Pictures of Oscar at 6 weeks....


----------



## Puppy-Oscar (May 12, 2011)

I posted the pictures above not sure if they have worked or not though?


----------



## DirtyGertie (Mar 12, 2011)

Photos have come out fine. Oscar is GORGEOUS. I've just put him on my "puppies to dognap list" - it's getting quite long now .


----------



## new westie owner (Apr 30, 2010)

Oscar is gorgeous


----------



## amberspy (Mar 3, 2011)

aww wot a cutie 
if i wasnt geting my own cav ,i certainly would be doing a dognapping


----------



## seratobyflynn (Mar 30, 2011)

How cute. Love his 'eyebrows' they're adorable!!


----------



## Puppy-Oscar (May 12, 2011)

Yay I am glad that everyone seems to like him! 
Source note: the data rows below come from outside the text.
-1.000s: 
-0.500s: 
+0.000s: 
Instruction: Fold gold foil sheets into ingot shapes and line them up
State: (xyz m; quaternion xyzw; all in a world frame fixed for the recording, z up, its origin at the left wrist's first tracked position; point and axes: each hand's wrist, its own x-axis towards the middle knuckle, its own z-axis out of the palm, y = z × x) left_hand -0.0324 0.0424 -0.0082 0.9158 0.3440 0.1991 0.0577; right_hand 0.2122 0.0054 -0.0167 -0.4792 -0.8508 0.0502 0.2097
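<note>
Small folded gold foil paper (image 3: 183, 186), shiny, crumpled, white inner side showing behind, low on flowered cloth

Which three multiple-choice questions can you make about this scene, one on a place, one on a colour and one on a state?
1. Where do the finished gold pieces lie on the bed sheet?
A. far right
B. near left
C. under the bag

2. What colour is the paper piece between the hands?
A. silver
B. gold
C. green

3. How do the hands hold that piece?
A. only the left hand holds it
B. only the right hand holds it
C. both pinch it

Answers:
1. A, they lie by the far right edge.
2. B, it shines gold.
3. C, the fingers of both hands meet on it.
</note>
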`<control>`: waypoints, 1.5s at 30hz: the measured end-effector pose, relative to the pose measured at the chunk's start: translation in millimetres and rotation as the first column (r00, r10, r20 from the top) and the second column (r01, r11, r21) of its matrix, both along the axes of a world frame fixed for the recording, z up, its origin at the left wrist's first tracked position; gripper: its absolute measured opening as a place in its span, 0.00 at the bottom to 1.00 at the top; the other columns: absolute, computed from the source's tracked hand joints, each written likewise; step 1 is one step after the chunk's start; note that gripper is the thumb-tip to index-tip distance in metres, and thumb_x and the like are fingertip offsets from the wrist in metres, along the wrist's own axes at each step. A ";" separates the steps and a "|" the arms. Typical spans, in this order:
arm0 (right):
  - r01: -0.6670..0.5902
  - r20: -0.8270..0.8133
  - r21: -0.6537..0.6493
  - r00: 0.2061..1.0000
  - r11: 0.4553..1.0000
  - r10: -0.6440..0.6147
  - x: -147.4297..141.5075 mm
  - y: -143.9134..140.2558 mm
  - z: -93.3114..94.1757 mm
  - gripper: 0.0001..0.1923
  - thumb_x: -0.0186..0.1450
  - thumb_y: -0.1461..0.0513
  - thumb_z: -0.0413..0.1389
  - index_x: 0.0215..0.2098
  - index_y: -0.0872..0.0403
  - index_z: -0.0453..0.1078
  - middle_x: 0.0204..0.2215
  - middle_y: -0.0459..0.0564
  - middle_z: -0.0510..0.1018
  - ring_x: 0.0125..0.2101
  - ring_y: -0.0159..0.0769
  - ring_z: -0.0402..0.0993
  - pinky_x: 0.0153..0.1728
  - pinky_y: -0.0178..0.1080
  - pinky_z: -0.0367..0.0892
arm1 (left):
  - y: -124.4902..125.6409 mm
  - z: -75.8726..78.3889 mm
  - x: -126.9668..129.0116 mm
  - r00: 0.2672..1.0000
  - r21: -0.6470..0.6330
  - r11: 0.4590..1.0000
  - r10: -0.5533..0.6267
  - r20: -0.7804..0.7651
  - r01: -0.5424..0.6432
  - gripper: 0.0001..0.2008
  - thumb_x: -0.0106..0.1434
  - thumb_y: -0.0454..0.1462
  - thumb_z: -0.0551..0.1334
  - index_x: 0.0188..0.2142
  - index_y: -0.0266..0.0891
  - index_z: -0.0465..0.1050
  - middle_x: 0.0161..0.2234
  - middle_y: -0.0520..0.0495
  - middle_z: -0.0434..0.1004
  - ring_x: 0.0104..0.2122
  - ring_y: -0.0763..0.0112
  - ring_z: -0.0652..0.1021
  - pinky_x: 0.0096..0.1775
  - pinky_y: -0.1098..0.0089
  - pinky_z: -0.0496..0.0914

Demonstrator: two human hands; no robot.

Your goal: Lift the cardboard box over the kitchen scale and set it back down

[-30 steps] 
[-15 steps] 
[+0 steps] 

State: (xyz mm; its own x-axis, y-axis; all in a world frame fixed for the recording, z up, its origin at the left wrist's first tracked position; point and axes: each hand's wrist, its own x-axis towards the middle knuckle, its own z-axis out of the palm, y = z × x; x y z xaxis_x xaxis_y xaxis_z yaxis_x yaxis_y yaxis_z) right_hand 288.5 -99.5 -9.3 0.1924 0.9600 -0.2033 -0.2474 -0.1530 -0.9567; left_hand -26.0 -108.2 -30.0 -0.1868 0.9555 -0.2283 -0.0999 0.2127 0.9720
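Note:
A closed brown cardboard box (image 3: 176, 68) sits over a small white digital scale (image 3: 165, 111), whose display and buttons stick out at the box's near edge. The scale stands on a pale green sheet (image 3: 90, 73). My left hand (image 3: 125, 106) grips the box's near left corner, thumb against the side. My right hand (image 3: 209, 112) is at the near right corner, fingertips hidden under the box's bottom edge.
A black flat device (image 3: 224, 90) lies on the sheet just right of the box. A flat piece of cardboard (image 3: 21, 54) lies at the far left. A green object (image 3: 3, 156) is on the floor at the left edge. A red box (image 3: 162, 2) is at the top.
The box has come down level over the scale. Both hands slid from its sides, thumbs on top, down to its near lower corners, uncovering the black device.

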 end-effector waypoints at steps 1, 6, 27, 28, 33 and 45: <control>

Photos are from when he was 6 weeks old, and I am collecting him Tuesday the 17th when he will be just over 7 weeks old.


----------



## Nicky10 (Jan 11, 2010)

He's adorable. You really shouldn't be getting him until at least 8 weeks though not 7. They learn a lot of social skills in that week and bite inhibition


----------



## Puppy-Oscar (May 12, 2011)

The book I ordered from Amazon, 'The perfect puppy' says between 6 and 8 weeks and avoid any dogs over 8 weeks. It says smaller breeds tend to mature quicker so 7 weeks should be ok??


----------



## Nicky10 (Jan 11, 2010)

6-8 weeks they learn so much from their mum and littermates how to interact with other dogs, bite inhibition you should never get a 6 week old puppy and preferably 8. If you trust the breeder it's actually better to get at 12 weeks or so but the amount of work needed to socialise the whole litter makes that difficult. Most toys are sold at 10 weeks mostly because they're so tiny I think


----------



## Pixie2010 (May 10, 2010)

I got my shih tzu at 7 weeks and she was a very bitey little bugger. Good luck with Oscar he looks just yummy. very jealous x


----------



## IlovemyBichon (Dec 7, 2010)

He's gorgeous! I wonder if his coat will go curly like a Bichon when he's older or stay straight?


----------



## Puppy-Oscar (May 12, 2011)

Well from the adult pictures I have seen some turn out to have a very thick curly bichon coat and others dont have it, from what I have seen so far the shichon adults look so different from eachother obviously from what percentage of dna they get from each parent.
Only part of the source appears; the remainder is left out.